FBN1 mutations largely contribute to sporadic non-syndromic aortic dissection.

2017 
Mutations in FBN1 have been well identified in syndromic aortic dissection (AD) and familial thoracic aortic aneurysms and dissections. However, whether mutations of FBN1 contribute to sporadic non-syndromic AD and the characteristics of mutations remain unknown. Using next-generation-sequencing technology, FBN1 was sequenced in a total of 702 sporadic cases (including 687 of non-syndromic AD and 15 of sporadic Marfan syndrome with aortic event, and 527 normal controls). For the sporadic non-syndromic AD cohort, we found 26 variants in 27 patients (18 with missense, 2 frameshift, 1 initiation codon mutation, 3 nonsense and 3 splice site mutations).

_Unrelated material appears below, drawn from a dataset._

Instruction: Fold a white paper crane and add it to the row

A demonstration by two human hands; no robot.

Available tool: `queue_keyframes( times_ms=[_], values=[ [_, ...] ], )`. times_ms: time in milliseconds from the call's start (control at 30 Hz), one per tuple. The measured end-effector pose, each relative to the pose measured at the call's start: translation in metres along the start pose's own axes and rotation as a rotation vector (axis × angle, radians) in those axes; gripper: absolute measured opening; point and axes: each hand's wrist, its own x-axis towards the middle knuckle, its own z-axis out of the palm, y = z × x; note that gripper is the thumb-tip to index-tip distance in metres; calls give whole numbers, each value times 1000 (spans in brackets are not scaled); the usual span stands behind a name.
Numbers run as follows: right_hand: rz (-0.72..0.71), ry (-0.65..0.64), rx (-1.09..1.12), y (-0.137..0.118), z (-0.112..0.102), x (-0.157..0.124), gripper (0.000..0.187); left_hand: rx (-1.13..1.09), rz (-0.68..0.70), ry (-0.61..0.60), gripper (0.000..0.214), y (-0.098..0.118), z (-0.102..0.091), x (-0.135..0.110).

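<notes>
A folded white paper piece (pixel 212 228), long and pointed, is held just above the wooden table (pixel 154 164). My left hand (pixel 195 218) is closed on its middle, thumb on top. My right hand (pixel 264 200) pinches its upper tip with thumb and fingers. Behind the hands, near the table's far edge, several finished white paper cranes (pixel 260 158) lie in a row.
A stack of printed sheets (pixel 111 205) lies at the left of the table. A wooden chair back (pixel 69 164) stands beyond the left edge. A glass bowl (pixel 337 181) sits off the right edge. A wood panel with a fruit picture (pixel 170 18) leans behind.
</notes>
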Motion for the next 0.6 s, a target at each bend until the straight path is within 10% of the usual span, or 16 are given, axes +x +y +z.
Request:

The prevalence of variants was significantly high in the sporadic non-syndromic AD cohort (27/687, 3.9%). The patients with FBN1 mutations were younger, suffered from fewer risk factors such as hypertension and smoking, and were less gender partitioned than non-FBN1-mutation AD patients. The mutations were spread along the FBN1 gene in our sporadic non-syndromic AD cohort and mutation locations are not different between non-syndromic and syndromic patients. These results demonstrate that the deleterious mutations in FBN1 largely contribute to pathogenesis of sporadic non-syndromic AD, which expands our knowledge of FBN1 variants and the genetic basis and pathology of AD.